The honorable place of the travelogue has hopefully not been lost in the current onslaught of social media tidbits–or so I hope as I start this summer wanna be more-than-diary, less-than-serious compilation of our adventures.
Maybe a quick posit (proof pending) of my approach to travel–one of my most cherished activities–is in order. I’m always dismayed by the current reduction of travels to a couple of planes. Most of our present civilized, middle-of-the-road society sees leaving your comfort space as either a form of entertainment or a form of education. I’m not shying away from those aims: my travels have fulfilled both. But over and over I’m surprised by the amount of discomfort, boredom, lack of planning and surprises I’m willing to endure whenever I leave my home.
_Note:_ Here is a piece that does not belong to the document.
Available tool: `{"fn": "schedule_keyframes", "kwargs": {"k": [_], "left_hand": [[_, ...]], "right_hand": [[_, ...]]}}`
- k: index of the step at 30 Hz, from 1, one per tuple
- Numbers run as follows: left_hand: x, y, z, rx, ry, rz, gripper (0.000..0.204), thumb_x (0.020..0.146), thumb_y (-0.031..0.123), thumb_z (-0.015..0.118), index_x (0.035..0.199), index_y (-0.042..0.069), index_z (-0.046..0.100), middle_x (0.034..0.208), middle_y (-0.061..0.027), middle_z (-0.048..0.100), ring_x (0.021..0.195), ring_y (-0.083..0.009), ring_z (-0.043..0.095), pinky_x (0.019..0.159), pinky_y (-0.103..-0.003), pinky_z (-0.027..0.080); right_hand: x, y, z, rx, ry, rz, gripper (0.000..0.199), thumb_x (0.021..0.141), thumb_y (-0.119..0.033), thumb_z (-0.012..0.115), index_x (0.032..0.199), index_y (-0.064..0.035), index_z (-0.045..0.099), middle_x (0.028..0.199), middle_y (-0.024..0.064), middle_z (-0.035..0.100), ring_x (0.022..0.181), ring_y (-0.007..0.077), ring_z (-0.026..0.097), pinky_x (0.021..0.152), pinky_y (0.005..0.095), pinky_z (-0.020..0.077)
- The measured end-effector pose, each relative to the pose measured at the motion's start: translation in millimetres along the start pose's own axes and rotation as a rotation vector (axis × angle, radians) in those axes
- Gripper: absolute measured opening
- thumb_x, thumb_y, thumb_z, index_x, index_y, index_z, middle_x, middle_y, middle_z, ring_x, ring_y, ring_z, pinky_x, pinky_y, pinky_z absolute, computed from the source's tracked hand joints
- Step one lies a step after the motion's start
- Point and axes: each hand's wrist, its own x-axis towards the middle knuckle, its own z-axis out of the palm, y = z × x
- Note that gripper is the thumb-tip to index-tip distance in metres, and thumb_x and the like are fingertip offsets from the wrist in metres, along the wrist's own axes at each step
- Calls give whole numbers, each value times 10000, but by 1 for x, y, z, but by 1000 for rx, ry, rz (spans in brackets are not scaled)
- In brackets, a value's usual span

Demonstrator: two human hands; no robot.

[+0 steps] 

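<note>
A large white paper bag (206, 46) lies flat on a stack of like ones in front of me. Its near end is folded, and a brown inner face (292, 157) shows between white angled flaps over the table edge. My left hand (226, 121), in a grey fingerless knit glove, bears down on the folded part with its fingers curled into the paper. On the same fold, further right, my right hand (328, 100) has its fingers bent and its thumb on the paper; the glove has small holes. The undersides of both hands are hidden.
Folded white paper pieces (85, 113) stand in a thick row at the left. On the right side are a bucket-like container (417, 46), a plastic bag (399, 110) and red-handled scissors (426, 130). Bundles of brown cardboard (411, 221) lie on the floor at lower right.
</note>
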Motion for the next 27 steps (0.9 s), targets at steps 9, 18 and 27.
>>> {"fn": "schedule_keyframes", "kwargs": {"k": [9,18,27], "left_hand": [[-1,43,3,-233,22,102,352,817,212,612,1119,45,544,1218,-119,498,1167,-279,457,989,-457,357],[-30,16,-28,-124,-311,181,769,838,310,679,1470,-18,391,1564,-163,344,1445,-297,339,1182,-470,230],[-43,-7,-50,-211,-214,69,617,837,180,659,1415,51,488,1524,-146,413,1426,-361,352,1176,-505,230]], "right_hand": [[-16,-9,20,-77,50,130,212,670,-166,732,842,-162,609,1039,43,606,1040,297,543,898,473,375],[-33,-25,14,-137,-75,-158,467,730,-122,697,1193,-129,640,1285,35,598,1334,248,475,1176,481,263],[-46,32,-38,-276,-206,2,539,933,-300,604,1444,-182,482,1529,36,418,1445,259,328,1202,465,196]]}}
And I’m often asked why; most of the time with a mixture of pity and disbelief. So I have began to ask myself why also.
Why do I travel once the entertainment and the education is gone.
So I’m setting up myself this summer to figure out what else is there, at least for me that has dragged me out of the door for most of my life even when I knew it was going to hurt.
A travelogue start
We leave New Jersey. One of Lou’s students is giving us a ride to JFK. With terminal 4, the NYC airport is starting to look a bit more European–sleek and modern and steel and white and a lost pink Minnie Mouse ears balloon stuck on the impossible high ceiling.
XL airways flight 1723 is delayed two hours, all the way to 2 AM. Red eye flight indeed. The twins allow all of the energy of their five year old selves to ooze all over the waiting area, defying the sour mood of all around them, like a bad elevator music, industrial carpeting and unintelligible speaker announcement version of New Year’s Eve, with overpriced orange juice in place of champaign.
By the time we get in The Jet we are already defeated. After an hour of sweltering and waiting on the aircraft we finally lift off and just as quickly descend into that sleep not-sleep.
Hour three of the flight burst open on the realization that something is wrong with the book I chose to accompany my non-sleep. The characters and situations seem oddly familiar. And it dawns on me that this one of the dozens of books i read while pregnant with the twins.
The white noise of the airplane syncs with my brain’s white noise, in which fragmented images, unraveling and reforming like bubbles of oil in water, gently accompany my non existing slumber.